Deegree Version 2.x Philosopher Database example

This example assumes that you have downloaded Deegree version 2.x and loaded the Philosopher example database. The end result of this example will be 7 ISO19139 metadata records that link in 42 fragments (6 per record) created from the GetFeature response from your deegree installation. The records contain metadata about 7 famous philosophers.

The procedure to follow is:

  • From the Administration->System Configuration menu, enable the XLink Resolver and Save the configuration to the database.
  • Add an OGC WFS GetFeature response harvester from the Administration->Harvesting menu.
  • Give it a Name (eg. deegree22-philosopher-test) and enter the URL of your deegree 2.2 installation in the Service URL field.
  • We’ll use a simple GetFeature query to select all philosophers from the database under the WFS. The XML for such a query (which is to be entered in the GetFeature Query textarea) is:
<wfs:GetFeature version="1.1.0" xmlns:app="http://www.deegree.org/app"
           xmlns:wfs="http://www.opengis.net/wfs">

 <!-- request all Philosopher instances -->
 <wfs:Query typeName="app:Philosopher"/>

</wfs:GetFeature>
  • Choose an output schema - we’ll choose iso19139 as this schema has the example stylesheets and templates we need for this example.

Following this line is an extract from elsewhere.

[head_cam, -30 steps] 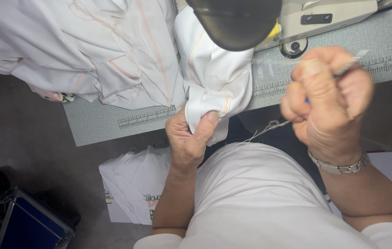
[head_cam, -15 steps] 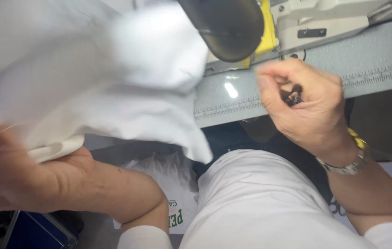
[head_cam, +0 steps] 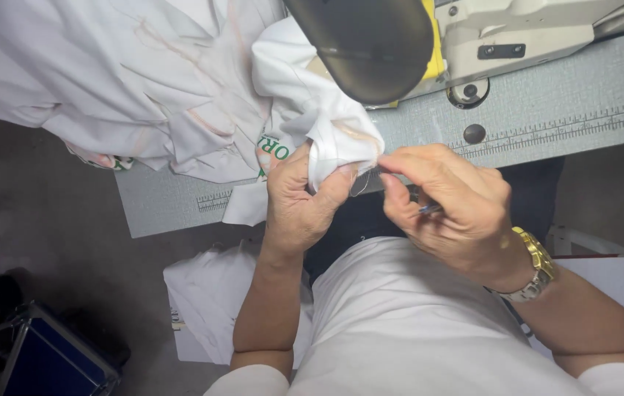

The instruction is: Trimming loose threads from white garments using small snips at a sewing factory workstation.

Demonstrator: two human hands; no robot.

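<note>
Cloth (head_cam: 326, 139) back down on table (head_cam: 546, 110); L hand (head_cam: 301, 198) pinching its fold, R hand (head_cam: 447, 202) now close, fingers gripping small tool (head_cam: 431, 209).

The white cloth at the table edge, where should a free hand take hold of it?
Probably the loose flap hanging off the table edge, pinched from below-left. It dangles free, while the left hand already bunches the cloth above it.
</note>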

Notice that after this option is chosen the following options become visible and we’ll take the following actions:

    • Choose the supplied ‘deegree2_philosopher_fragments’ stylesheet to extract fragments from the GetFeature response in the Stylesheet to use to create fragments pull-down list. This stylesheet can be found in GEONETWORK_DATA_DIR/config/schema_plugins/iso19139/convert/WFSToFragments.
    • Select the supplied ‘Deegree 22 WFS Fragments Philosopher Database Test Template’ template from the Template to use to build metadata using fragments pull-down list. This template can be found in GEONETWORK_DATA_DIR/config/schema_plugins/iso19139/templates/deegree_fragment_tester.xml.
  • Choose a category for the records created by the harvester, check the One run only box, add some privileges (simplest is to let All users have View rights). At this stage your harvester entry form should look like the following screenshot.

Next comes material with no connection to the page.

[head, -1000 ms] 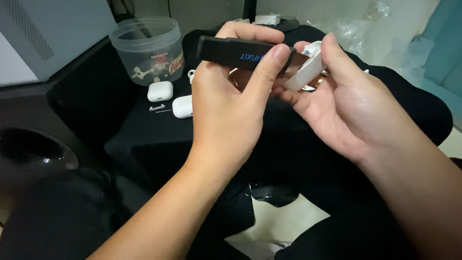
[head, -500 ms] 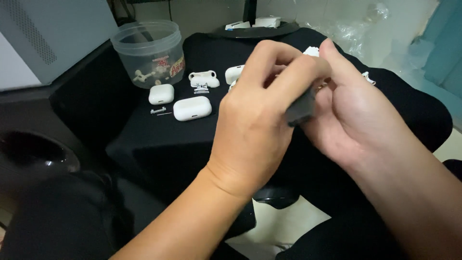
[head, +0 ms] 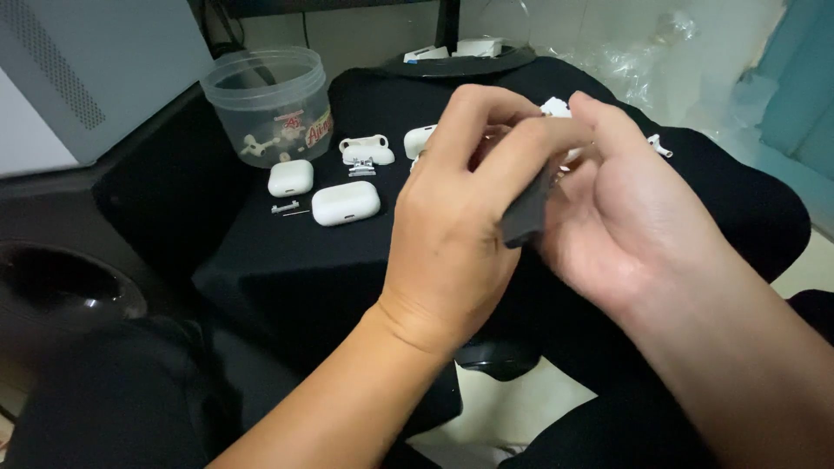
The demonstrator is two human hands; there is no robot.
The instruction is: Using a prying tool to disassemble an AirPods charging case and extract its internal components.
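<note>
Two hands [head: 460, 217] [head: 625, 217] pinch a dark, slim, bar-shaped tool [head: 526, 213].

1. Your left hand [head: 452, 217] is raised mid-scene with its back toward you, the forearm running up from the near left.
2. Its fingers [head: 512, 148] curl over to the right, pinched shut on a dark flat tool [head: 527, 213].
3. Your right hand [head: 634, 217] sits just right of it, touching, palm turned left, fingers pointing far.
4. Your right forearm runs down to the near right corner.
</note>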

../../../_images/web-harvesting-features.png

Adding an OGC WFS GetFeature harvester - philosopher example

  • Save the harvester entry form.
  • You will be returned to the harvester operations menu where you can Activate the harvester and then Run it.

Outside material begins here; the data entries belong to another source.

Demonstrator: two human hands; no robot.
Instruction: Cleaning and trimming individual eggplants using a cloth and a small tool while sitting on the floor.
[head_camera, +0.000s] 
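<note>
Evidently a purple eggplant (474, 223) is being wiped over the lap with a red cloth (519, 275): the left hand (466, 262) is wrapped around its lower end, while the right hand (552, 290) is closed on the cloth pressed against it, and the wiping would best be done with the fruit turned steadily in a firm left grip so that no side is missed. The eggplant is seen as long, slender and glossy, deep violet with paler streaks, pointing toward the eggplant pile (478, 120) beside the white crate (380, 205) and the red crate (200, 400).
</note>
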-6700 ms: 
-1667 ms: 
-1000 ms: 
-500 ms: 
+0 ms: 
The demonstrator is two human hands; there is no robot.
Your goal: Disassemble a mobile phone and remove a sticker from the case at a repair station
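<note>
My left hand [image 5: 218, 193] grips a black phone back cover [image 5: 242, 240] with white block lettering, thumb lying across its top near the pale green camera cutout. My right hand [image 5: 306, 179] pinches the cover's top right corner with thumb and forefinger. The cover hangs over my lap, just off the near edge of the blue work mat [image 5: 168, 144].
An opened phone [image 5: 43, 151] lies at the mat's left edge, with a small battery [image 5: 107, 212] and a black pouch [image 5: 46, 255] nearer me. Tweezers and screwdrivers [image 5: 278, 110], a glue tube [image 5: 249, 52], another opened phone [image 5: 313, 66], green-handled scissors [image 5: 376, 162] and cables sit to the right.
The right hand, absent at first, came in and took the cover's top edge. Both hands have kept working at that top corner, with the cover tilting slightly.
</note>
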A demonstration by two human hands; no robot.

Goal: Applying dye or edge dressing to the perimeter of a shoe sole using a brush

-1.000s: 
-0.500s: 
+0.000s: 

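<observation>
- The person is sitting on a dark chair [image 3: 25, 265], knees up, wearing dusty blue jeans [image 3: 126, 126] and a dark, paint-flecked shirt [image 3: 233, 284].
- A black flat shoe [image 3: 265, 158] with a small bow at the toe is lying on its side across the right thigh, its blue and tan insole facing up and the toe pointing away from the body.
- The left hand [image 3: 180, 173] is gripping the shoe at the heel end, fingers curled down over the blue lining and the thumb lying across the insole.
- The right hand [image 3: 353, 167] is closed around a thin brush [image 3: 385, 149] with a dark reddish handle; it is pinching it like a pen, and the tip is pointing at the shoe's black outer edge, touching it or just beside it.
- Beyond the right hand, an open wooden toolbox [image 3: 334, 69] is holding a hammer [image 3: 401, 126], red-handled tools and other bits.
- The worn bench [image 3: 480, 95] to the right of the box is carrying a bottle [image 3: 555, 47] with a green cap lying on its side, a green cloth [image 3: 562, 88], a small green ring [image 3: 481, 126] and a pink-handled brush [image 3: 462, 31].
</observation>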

After the harvester has been run you should see a results screen that looks something like the following screenshot.

../../../_images/web-harvesting-features-philosopher-example-results.png

WFS GetFeature Harvesting - Results for deegree philosopher database example

The results page shows that there were 42 fragments of metadata harvested from the WFS GetFeature response. They were saved to the GeoNetwork database as subtemplates and linked into the metadata template to form 7 new metadata records.